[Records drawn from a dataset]
• • • •

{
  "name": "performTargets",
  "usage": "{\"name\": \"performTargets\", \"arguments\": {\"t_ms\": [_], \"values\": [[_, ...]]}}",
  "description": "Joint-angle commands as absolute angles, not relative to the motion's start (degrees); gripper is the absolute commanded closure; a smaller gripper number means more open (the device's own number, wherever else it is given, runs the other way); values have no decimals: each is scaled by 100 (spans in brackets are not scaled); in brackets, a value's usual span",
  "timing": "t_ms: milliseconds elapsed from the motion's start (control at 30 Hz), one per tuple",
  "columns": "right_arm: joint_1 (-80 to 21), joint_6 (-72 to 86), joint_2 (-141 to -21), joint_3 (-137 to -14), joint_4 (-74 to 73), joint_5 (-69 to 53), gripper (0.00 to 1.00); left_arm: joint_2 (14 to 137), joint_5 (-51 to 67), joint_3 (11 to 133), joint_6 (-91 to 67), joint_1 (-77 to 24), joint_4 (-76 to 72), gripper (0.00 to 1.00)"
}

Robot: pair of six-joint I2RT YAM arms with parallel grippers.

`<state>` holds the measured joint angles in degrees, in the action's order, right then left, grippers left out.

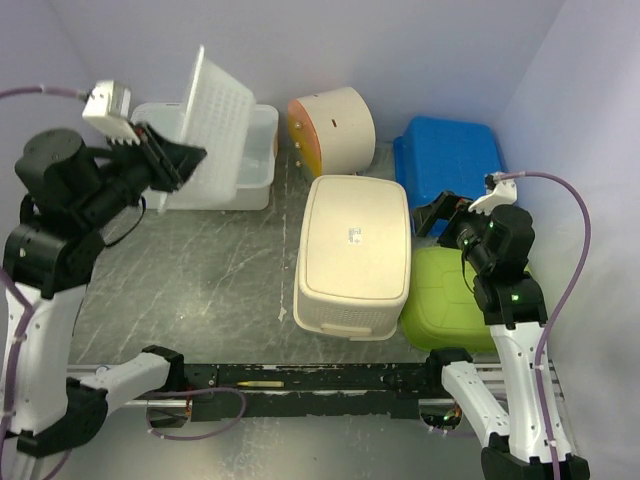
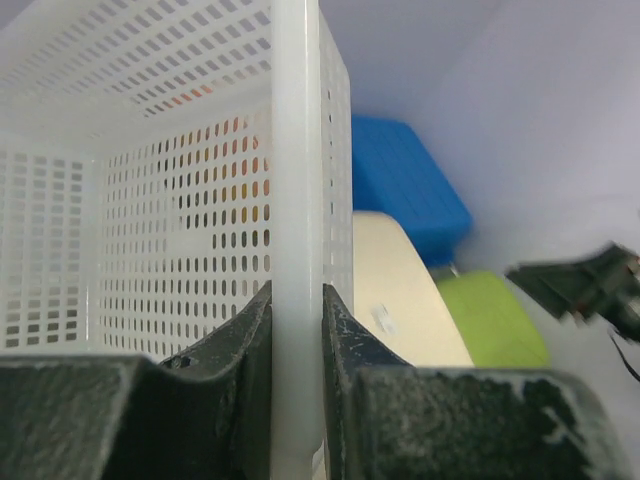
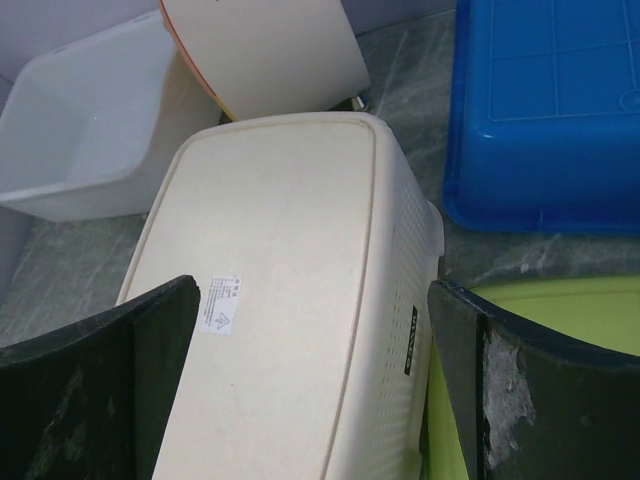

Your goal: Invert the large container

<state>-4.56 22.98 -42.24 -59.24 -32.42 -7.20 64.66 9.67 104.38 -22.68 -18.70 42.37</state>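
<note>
**Left claw gripping the white basket at the back-left of the desk**

The left claw (image 1: 183,160) is clenching the white basket (image 1: 222,110) by one wall. In the left wrist view the two fingers (image 2: 240,350) are pressing on either side of the wall's smooth edge, with the claw (image 2: 297,310) closed on it. The basket (image 2: 150,200), perforated all over, is standing raised on edge, and its open inside is showing to the left of the gripped wall. From above, it is leaning over a plain white tub (image 1: 258,150) at the back-left of the desk (image 1: 200,270). Whether the two are touching cannot be told.

A cream bin (image 1: 355,245) is lying base-up at the centre of the desk, with a small label showing on its flat bottom. Behind it, a round container (image 1: 335,125) with an orange face is resting on its side. A blue bin (image 1: 450,160) is sitting at the back-right, and a green bin (image 1: 445,300) is lying just beside the cream bin's right flank.

The right claw (image 1: 442,213) is hanging released above the gap between the cream and green bins. In the right wrist view its fingers (image 3: 110,380) are spread wide, the claw (image 3: 312,300) grasping nothing. Below it the cream bin (image 3: 280,260), green bin (image 3: 540,310), blue bin (image 3: 550,100) and tub (image 3: 80,140) are all showing.
</note>
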Motion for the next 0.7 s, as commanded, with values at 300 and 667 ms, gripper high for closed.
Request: {"name": "performTargets", "arguments": {"t_ms": [300,667], "values": [[-461,2297,-4063,-5774,-2940,-840,1,4790,2694,7707,-4550,-1876,4641,93],[-461,2300,-4075,-5628,-2883,-918,1,5264,2618,8039,-4613,-1876,5176,93]]}}
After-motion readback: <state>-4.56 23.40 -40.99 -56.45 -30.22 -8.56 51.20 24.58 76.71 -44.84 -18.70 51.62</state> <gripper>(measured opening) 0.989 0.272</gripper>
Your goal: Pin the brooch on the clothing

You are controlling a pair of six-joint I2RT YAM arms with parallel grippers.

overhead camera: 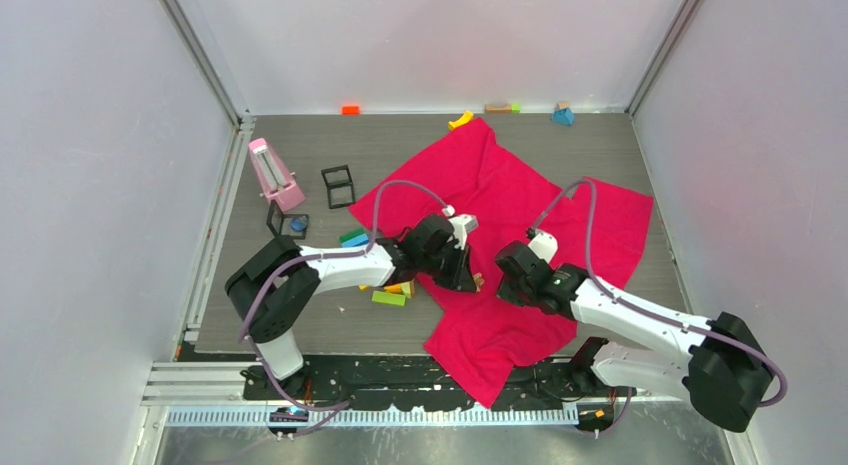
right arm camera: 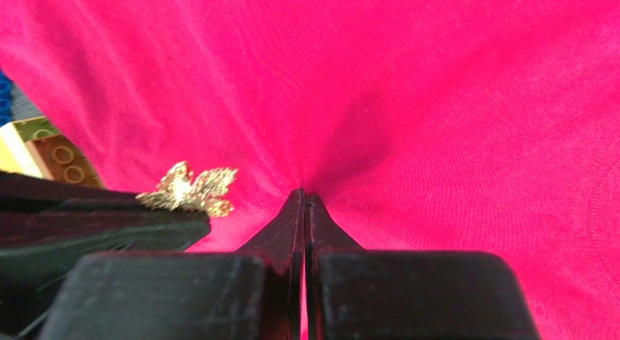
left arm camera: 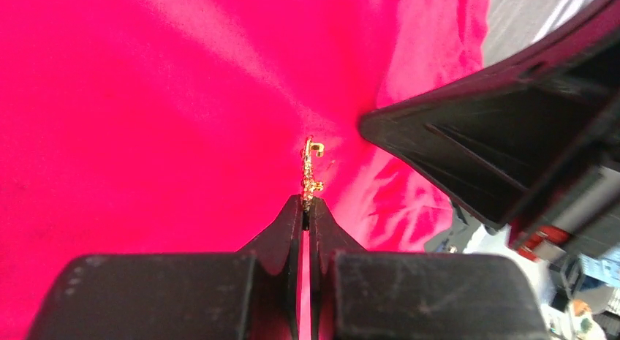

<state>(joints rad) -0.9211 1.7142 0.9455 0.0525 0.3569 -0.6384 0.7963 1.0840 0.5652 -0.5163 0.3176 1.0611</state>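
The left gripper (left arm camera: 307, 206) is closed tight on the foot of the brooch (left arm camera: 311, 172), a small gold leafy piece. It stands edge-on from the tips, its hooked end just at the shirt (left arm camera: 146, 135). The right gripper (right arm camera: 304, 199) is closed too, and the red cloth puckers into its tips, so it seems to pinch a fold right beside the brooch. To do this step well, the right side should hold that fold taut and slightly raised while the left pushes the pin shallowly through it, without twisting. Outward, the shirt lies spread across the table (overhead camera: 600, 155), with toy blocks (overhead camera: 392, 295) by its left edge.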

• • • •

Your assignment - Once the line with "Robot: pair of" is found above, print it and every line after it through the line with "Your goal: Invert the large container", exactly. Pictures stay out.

Your response -
Robot: pair of six-joint I2RT YAM arms with parallel grippers.

`<state>` holds the measured joint angles in degrees, in the action's order, right then left, grippers left out.


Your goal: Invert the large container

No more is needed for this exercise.